- WHAT THE TASK REQUIRES: In your output, repeat each entry exactly and include no pictures.

====== RECORDS PROVIDED ======

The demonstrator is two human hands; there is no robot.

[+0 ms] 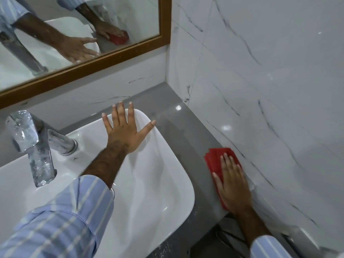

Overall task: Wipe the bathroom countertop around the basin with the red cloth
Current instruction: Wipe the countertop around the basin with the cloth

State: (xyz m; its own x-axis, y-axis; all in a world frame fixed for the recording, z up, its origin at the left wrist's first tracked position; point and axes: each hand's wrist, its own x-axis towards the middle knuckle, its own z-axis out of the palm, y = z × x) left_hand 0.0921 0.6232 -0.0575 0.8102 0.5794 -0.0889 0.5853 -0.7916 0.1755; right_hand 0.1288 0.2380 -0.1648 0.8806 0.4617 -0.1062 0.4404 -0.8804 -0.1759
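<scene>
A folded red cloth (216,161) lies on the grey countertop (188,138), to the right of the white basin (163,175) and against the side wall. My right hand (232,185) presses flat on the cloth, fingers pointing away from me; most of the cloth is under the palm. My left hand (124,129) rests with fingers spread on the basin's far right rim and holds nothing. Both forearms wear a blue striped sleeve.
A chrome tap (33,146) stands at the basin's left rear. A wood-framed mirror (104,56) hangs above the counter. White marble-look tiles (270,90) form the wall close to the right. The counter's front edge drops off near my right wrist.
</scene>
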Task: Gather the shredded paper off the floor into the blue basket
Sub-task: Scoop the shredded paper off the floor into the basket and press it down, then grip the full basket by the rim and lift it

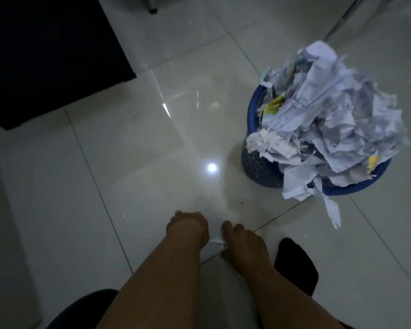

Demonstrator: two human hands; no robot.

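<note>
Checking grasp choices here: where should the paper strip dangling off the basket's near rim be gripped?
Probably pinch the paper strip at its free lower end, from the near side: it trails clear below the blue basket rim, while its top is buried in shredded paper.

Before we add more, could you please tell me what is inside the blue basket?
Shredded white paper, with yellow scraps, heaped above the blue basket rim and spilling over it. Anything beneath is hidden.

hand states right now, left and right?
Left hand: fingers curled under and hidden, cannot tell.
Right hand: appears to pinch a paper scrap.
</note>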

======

- SOLUTION FOR THIS EXERCISE:
The demonstrator is two human hands; there is no robot.

[+0 ms] 

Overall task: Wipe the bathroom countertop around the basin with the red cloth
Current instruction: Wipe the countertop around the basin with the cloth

State: (xyz m; its own x-axis, y-axis; all in a world frame fixed for the recording, z up, its origin at the left wrist's first tracked position; point and axes: each hand's wrist, its own x-axis towards the middle knuckle, its own z-axis out of the palm, y = z × x) left_hand 0.0921 0.6232 -0.0575 0.8102 0.5794 -0.0889 0.5853 -0.7916 0.1755; right_hand 0.1288 0.2380 -0.1648 0.8806 0.4617 -0.1062 0.4404 -0.8804 -0.1759
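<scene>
A folded red cloth (216,161) lies on the grey countertop (188,138), to the right of the white basin (163,175) and against the side wall. My right hand (232,185) presses flat on the cloth, fingers pointing away from me; most of the cloth is under the palm. My left hand (124,129) rests with fingers spread on the basin's far right rim and holds nothing. Both forearms wear a blue striped sleeve.
A chrome tap (33,146) stands at the basin's left rear. A wood-framed mirror (104,56) hangs above the counter. White marble-look tiles (270,90) form the wall close to the right. The counter's front edge drops off near my right wrist.
</scene>
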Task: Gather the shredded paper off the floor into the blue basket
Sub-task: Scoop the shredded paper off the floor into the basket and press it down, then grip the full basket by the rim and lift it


Demonstrator: two human hands; no robot.

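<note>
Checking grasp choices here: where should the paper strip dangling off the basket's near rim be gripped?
Probably pinch the paper strip at its free lower end, from the near side: it trails clear below the blue basket rim, while its top is buried in shredded paper.

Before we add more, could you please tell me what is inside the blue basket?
Shredded white paper, with yellow scraps, heaped above the blue basket rim and spilling over it. Anything beneath is hidden.

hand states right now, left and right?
Left hand: fingers curled under and hidden, cannot tell.
Right hand: appears to pinch a paper scrap.
</note>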

At this stage, the exercise is finished.